Still, challenges continue: A site change for the second dose has prompted cancellations. Some people don’t want the second dose; others can’t take time off work for the Wednesday vaccination clinic. Still, Ellis hopes that community members who are already vaccinated will spread the word and encourage others to get vaccinated, too.
‘You feel like it’s a piece of gold’
Just as the vaccines themselves can transform people’s sense of what they might safely do, working at vaccination sites is, for many, a powerful experience. Dana Friend is a nurse at the West Virginia School of Nursing, and has volunteered at a variety of vaccination sites in West Virginia. She recalls a transcendent moment when she administered her first vaccine: “You feel like it’s a piece of gold, almost. You have this beautiful vaccine that can help us move forward and to help us to regain a new normal.”
Friend’s husband, Chris Martin, is a professor at West Virginia University’s School of Public Health and director of the school’s Global Engagement Office for the Health Sciences Center. Martin says West Virginia had a lot to be concerned about when COVID hit. The state has a relatively older population and high rates of chronic conditions and obesity, all of which increase susceptibility to COVID. But like Dillion, West Virginia has challenged misconceptions about rural vaccination rates.
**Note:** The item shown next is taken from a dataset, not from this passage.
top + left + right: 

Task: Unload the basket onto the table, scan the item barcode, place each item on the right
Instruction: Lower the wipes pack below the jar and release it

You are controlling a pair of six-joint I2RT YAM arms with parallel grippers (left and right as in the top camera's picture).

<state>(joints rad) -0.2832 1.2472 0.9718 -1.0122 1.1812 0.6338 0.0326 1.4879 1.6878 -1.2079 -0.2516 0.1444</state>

In the beginning of COVID vaccine roll out, West Virginia led all other states in vaccination rates. The state opted out of a federal program that relied on national pharmacies to distribute vaccines. Instead, West Virginia relied on local pharmacies that were more evenly distributed throughout the state. Using local resources has been an effective — and necessary — strategy in rural areas such as Dillon, Bedias, and much of West Virginia.
Friend is a strong advocate for the small, local vaccination sites that have propelled West Virginia to the nation’s highest vaccination rates: “There was always so much gratitude, so much thankfulness and appreciation,” she says. And sometimes, a connection through time as well: Friend vaccinated one man who recalled getting the polio vaccine as a child — and his relief, back then, at no longer having to spend summers indoors, with his parents fearful he’d be crippled by the poliovirus. Those receiving COVID vaccines have often told Friend of their eagerness to spend time with family and loved ones, too, released from worries of contagion that have dogged them during the pandemic.
So far, most of those eligible for vaccination have been high-risk and essential workers; it remains to be seen whether younger people show up at similarly high rates in rural areas. But rural healthcare workers, like Friend, are hopeful: “It’s just a beautiful thing to be able to … provide,” she says.